Power generation is largely still based on natural gas. The gas turbine technology has lately been rushing towards harnessing natural gas power more efficiently. As a result, many users are now talking about efficiency of the gas turbine. On the other side, major turbine manufacturers are competing to build the “most efficient” product. As the fight for bragging rights continues, the need to dig deeper into what efficiency has never been more appealing. In this article, we seek to define gas turbine efficiency calculation and review how to reduce fuel consumption.
Expression of Gas Turbine Efficiency
Unlike the steam turbine, calculating the efficiency of a gas turbine is a bit complicated. A GT presents vapor and vapor conditions that are very dynamic. These conditions are largely dependent on the atmospheric conditions and type of fuel. The conditions in the GT being variable, they must be expressed as thermal efficiency, heat rate, kilowatt-hour and BTUs per horsepower. We could compare the mpg rating for a car with the Btu/kWh for a gas turbine power plant. The only difference is that lower heat rate depicts higher efficiency, unlike in a car. Gas turbines are devices for converting fuel energy into electric power (via electric generators) or mechanical power. They normally use the Brayton Cycle, which is a thermodynamic cycle that involves compression and expansion of a gaseous medium. An ideal cycle may offer 100% performance, but a real gas turbine will always have a certain level of losses and friction.

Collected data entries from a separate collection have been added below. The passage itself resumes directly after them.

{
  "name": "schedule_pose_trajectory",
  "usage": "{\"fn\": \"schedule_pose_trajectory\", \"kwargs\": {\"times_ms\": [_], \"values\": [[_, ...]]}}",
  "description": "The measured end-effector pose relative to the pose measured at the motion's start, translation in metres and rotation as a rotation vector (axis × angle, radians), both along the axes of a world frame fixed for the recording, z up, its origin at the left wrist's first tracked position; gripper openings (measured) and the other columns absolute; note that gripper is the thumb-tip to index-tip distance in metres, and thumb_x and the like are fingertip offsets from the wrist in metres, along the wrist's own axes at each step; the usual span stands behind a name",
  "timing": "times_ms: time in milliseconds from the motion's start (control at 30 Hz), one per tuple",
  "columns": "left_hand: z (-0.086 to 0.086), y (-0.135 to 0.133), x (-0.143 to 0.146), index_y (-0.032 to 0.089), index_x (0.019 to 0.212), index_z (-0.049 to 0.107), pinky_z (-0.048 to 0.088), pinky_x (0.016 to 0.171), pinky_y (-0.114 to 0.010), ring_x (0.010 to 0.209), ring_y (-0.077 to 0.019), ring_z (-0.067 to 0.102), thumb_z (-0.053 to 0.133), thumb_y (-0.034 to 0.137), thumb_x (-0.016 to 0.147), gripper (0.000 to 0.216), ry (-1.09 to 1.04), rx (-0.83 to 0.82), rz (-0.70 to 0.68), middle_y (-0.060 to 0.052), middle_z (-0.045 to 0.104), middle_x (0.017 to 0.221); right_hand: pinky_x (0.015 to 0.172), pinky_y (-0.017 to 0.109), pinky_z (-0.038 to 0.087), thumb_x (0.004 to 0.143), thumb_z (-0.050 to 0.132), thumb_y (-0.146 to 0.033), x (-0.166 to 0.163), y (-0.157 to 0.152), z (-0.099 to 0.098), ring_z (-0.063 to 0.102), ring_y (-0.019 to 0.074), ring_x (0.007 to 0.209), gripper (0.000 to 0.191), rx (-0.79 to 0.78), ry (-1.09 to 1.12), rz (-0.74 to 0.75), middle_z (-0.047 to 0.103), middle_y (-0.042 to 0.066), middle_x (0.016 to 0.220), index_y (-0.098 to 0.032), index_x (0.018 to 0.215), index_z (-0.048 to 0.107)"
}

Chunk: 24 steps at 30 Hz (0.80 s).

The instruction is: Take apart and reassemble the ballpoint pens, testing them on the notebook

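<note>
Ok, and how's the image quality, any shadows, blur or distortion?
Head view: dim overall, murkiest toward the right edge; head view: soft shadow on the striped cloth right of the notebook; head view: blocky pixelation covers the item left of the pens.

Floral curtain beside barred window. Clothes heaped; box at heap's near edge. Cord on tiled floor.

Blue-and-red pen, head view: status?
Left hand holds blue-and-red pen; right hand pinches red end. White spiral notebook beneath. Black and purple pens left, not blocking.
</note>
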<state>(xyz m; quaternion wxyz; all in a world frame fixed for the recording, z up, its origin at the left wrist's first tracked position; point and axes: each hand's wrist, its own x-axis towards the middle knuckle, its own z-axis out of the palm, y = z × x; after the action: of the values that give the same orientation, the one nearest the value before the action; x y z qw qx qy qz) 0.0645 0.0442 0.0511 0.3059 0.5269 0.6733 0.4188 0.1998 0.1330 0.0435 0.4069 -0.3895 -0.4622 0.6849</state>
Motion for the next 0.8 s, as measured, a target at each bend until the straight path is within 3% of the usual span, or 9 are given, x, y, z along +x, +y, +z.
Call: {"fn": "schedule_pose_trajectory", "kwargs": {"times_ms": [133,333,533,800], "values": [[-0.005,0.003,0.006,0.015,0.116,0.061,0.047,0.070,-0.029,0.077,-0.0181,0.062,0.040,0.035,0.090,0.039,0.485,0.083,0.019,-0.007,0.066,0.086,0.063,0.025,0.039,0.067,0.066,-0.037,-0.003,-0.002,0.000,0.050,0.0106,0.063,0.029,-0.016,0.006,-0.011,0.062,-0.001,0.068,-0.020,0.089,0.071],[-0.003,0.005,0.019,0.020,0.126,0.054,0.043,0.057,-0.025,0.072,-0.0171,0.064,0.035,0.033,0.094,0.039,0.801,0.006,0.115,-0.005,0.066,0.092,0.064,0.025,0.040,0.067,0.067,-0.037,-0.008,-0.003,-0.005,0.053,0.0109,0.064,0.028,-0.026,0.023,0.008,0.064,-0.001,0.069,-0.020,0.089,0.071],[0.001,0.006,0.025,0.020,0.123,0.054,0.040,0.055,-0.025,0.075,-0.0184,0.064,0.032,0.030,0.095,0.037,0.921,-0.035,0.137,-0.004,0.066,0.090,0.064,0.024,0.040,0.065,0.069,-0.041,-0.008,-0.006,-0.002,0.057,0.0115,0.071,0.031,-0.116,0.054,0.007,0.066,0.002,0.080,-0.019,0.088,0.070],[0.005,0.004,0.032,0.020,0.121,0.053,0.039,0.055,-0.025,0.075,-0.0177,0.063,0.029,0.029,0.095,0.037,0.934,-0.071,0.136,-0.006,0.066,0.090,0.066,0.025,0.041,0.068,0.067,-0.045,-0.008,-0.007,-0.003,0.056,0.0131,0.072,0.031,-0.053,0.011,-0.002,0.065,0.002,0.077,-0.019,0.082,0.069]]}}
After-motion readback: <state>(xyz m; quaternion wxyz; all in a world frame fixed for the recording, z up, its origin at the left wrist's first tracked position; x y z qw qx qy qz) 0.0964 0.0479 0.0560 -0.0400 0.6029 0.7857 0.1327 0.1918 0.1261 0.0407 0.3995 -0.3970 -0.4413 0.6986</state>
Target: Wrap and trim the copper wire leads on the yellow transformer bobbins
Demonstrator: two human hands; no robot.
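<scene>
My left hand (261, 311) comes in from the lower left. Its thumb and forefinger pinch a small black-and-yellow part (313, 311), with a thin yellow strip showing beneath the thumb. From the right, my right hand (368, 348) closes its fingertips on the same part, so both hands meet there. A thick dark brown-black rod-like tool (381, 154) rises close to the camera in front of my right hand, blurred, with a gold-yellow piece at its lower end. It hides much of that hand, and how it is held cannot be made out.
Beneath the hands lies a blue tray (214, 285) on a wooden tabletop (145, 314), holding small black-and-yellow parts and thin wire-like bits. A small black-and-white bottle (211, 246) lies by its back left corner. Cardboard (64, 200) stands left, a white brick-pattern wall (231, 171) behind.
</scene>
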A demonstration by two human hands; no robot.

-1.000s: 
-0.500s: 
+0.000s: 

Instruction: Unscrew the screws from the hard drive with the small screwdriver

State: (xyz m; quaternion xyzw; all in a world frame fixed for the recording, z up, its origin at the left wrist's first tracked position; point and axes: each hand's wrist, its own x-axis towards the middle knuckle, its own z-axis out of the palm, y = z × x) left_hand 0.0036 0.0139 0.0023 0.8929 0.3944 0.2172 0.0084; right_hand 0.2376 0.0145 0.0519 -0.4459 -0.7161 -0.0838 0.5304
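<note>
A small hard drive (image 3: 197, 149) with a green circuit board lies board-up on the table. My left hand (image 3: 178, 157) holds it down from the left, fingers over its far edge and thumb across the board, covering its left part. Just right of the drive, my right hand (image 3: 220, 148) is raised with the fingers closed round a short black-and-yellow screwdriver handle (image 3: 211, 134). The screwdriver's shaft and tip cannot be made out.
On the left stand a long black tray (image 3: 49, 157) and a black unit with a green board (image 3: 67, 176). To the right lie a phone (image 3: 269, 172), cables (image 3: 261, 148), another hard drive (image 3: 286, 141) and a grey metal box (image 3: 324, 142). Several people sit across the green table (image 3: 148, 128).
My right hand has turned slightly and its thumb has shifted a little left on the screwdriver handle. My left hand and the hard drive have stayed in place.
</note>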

The overall balance equation looks like this in its simplified form: Shaft Power =Fuel Energy–Power Required for Compression–Exhaust Energy- Mechanical Losses From the equation, it means that profitability is based on the turbine’s output and the cost of fuel. The operator can only control the turbine’s output, as the cost of fuel is beyond his/her control. That is why the song about enhancing turbine efficiency is not about to stop any time soon. For a better understanding of the equation above, a review of the sections of the gas turbine is worthwhile. A natural gas fired power plant may be complex in the eyes, but it features three major sections:
- Compressor: draws, pressurizes and directs the air to the combustion chamber. Air is at extremely high speed here.
- Combustion Chamber: comprises of a fuel injector set that creates a stream of fuel for mixing with air. After being burnt at 2000 degrees F, this mixture forms a high-pressure high-temperature gas stream that is ready to enter the turbine.
- Turbine Section: it is made of a complex combination of rotating and fixed aero-foil-section blades. The rotating blades respond to the expansion of the hot combustion gas. These blades have two essential functions- spin the generator for electricity generation and drive the compressor for more compressed air into the combustion chamber.
Performance Deterioration - Costly Effects
Every gas turbine suffers reduced performance during operation, with one of the causes of this deterioration being high ambient temperatures. Performance deterioration results in power output loss and higher fuel consumption. Both of these impacts can affect an organization negatively because they affect operation costs and revenue. Overall, these factors can make the lifecycle costs of the gas turbine unbearable. When it comes to power generation, operating costs could exceed $1m for power loss of 3% and fuel consumption increase of 1%. The gas turbine is composed of several components- turbine, combustor and compressor. When the characteristics of any of these components are altered, there might be increased heat rate and power output loss. This will increase fuel costs incurred by the power plant.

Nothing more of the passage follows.